▶ REQUIRED ACTION
Whenever the word "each" turns up in a line below, that line should be copied.

▶ GIVEN INFORMATION
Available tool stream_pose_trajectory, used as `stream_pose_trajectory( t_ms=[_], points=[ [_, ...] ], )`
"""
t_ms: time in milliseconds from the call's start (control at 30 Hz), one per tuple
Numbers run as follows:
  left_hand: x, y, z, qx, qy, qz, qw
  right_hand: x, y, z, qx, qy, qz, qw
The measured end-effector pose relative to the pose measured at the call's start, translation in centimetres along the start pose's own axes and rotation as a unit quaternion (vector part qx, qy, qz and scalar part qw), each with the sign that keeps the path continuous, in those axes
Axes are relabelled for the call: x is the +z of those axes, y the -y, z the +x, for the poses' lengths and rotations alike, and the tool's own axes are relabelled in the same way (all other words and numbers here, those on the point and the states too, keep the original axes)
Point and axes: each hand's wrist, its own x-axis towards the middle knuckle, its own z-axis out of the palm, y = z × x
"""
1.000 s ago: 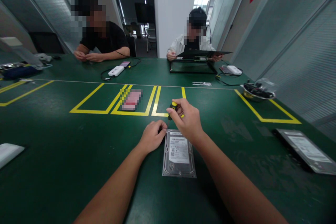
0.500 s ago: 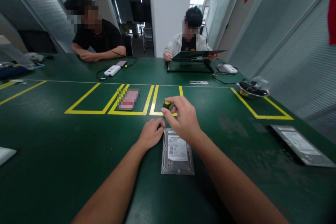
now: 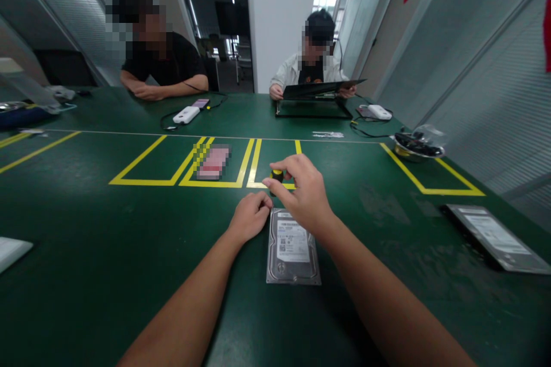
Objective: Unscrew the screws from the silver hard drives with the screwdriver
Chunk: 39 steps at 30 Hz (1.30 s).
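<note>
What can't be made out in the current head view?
All in the head view:
Tip of the screwdriver: too small and dark beside the left hand.
Far right corner of the hard drive: behind the right hand.
Label print: too small.
White object: cut off by left edge.
Pink item: pixelated.

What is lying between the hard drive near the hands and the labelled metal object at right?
In the head view, the right forearm crosses there, above green tabletop.

left hand (image 3: 251, 217) and right hand (image 3: 305, 190) blocking far end of hard drive (image 3: 294, 264), open tabletop (image 3: 107, 264) leftward, second drive (image 3: 497, 238) at right
</note>
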Motion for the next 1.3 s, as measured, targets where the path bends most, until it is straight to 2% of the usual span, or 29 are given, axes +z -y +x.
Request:
stream_pose_trajectory(
  t_ms=[933,1300],
  points=[
    [0.16,-0.17,0.42,-0.002,0.019,0.047,0.999,0.54,-0.05,-0.28,-0.011,-0.008,0.013,1.000],
    [0.17,-0.08,0.44,-0.008,0.023,0.049,0.999,0.73,-0.16,-0.23,-0.018,-0.040,0.009,0.999]
  ],
)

▶ RESPONSE BOX
The measured end-effector pose relative to the pose measured at the call's start, translation in centimetres along the start pose's own axes and rotation as a unit quaternion (vector part qx, qy, qz and scalar part qw), each with the sign that keeps the path continuous, in those axes
Point and axes: each hand's wrist, its own x-axis towards the middle knuckle, its own z-axis out of the palm, y = z × x

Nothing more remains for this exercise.